The materiality of written letters adds other dimensions lost in today’s era of ephemeral email or texts. Paper letters are touched and held, folded into pages of a book or diary. We have visual cues in typewritten or handwritten styles with pencil or pen. The writer might have chosen ink colors, as well as doodles or drawings, styles of cards or stationary the writer has chosen to give a personal touch for this particular message.
When I conducted archival research for my Masters’ thesis, I read both sides of two individuals’ correspondence by spending countless hours in archives at the Cornell University Library and the Rockefeller Foundation Archive Center. Librarians in white gloves brought boxes of original letters so I could read them and make notes– they could not be removed to make copies.

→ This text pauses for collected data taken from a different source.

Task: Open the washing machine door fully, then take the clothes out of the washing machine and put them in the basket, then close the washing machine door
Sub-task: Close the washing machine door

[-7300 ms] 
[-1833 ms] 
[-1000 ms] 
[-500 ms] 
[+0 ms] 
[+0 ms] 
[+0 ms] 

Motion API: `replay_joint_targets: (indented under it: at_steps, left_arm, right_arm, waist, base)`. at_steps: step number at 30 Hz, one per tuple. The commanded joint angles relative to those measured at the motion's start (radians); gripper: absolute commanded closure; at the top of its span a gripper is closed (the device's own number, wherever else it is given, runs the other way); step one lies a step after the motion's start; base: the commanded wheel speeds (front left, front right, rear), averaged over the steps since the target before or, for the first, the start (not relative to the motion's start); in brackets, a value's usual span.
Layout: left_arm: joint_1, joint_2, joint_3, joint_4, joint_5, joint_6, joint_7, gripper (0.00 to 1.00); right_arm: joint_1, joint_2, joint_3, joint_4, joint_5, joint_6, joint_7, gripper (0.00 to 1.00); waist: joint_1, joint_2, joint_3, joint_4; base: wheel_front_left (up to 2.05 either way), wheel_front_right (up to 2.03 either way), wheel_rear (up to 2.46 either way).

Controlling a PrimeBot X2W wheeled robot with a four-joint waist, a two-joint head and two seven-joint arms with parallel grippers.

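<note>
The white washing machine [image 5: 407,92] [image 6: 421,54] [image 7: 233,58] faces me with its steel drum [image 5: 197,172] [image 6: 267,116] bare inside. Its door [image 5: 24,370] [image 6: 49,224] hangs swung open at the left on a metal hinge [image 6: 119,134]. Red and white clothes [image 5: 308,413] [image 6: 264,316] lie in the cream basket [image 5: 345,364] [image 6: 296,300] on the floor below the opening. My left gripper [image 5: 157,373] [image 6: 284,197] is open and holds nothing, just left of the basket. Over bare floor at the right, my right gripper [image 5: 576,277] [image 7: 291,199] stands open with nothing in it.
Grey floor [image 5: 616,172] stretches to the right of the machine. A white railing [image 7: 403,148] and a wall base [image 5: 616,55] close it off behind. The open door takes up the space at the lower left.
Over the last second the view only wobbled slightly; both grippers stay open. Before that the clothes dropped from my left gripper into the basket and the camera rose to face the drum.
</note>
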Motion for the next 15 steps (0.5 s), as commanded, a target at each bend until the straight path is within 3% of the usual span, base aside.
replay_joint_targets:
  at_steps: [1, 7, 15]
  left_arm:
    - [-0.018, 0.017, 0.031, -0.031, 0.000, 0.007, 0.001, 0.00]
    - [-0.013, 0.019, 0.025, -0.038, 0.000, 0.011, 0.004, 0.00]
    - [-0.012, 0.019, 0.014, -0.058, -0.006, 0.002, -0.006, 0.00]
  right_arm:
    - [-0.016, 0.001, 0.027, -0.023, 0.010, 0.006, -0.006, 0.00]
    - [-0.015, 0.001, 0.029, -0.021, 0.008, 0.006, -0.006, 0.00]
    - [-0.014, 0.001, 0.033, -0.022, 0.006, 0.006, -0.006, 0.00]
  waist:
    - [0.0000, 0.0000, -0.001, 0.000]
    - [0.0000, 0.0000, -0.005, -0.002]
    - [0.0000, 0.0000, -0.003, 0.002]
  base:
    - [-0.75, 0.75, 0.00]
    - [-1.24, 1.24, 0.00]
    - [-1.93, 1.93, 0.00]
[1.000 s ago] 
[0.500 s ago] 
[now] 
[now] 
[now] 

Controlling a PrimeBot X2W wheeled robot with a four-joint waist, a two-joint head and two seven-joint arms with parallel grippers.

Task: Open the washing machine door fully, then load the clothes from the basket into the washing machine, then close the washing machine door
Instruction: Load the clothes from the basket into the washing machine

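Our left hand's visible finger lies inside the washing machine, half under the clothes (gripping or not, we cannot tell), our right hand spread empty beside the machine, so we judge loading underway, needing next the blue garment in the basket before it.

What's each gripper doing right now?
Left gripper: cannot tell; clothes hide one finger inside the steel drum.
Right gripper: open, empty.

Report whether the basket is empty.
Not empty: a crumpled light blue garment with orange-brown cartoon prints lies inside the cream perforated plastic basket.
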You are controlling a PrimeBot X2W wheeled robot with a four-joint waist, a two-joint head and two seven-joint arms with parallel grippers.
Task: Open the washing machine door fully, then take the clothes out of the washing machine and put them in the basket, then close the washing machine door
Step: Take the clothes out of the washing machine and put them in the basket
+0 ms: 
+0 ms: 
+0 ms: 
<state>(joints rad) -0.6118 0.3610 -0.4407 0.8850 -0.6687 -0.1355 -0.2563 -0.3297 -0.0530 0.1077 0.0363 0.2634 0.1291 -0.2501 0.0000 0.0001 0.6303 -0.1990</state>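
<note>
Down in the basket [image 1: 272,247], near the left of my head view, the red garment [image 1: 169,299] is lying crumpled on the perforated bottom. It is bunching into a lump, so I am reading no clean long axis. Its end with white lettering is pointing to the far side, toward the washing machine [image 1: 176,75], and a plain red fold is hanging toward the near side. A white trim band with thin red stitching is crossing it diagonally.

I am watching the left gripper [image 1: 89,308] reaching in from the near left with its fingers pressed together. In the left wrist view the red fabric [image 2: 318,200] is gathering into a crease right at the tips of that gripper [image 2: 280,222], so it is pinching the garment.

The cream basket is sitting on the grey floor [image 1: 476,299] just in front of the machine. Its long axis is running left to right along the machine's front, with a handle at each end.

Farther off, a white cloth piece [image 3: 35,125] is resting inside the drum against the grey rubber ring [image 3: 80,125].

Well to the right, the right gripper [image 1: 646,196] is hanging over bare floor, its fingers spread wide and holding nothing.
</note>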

Today’s researchers might still need to study original letters, however, many missives of public or historically-important individuals are readily available in digital formats.
Want to know more about how to research letters? See some examples listed below, which you can freely access during April. ( Log in here to browse and download articles. See this related post for search and navigation tips on the journal hub.) The SAGE Handbook of Qualitative Data Collection, also open access for April, includes chapters about the methods to use when studying letters as data. Many libraries now offer digital materials open access; here are a few repositories of letters you can download and examine, if you’d like try this research approach. Use the comment area to add other suggestions or resources.
Explore Digital Libraries with Open Access Collections of Letters:
- British Library: Letters
- Digital Public Library of America: Letters
- Letters of Note
- Martin Luther King Jr.’s Letters
- Rockefeller Archive Center Online Collections
- US Library of Contress: Letters
- US National Archives: Letters
While SAGE Journals are open access in April, read these and other articles from SAGE Journals based on analysis of letters:
“The Work of Making and the Work it Does: Cultural Sociology and ‘Bringing- Into-Being’ the Cultural Assemblage of the Olive Schreiner Letters” by Liz Stanley, Andrea Salter, Helen Dampier
“Letters, Imagined Communities, and Literate Identities: Perspectives from Rural Ugandan Women” by Maureen Kendrick and Hizzaya Hissani
“Nurse going native: Language and identity in letters from Africa and the British West Indies” by Jessica M. Howell
“The Rhetoric of Shared Grief: An Analysis of Letters to the Family of Michael Brown” by Felicia R. Stewart
Analysis of public letters, for example, letters to the editor:
“Colombian cries: Internal armed conflict and emotions in letters to the editor” by Marta Milena Barrios
Barrios, M. M. (2015). Colombian cries: Internal armed conflict and emotions in letters to the editor. Journalism, 18(2), 159-175. doi:10.1177/1464884915605030
Barton, D., & Hall, N. (2000). Introduction. In D. Barton & N. Hall (Eds.), Letter writing as a social practice (pp. 1–14). Amsterdam: John Benjamins.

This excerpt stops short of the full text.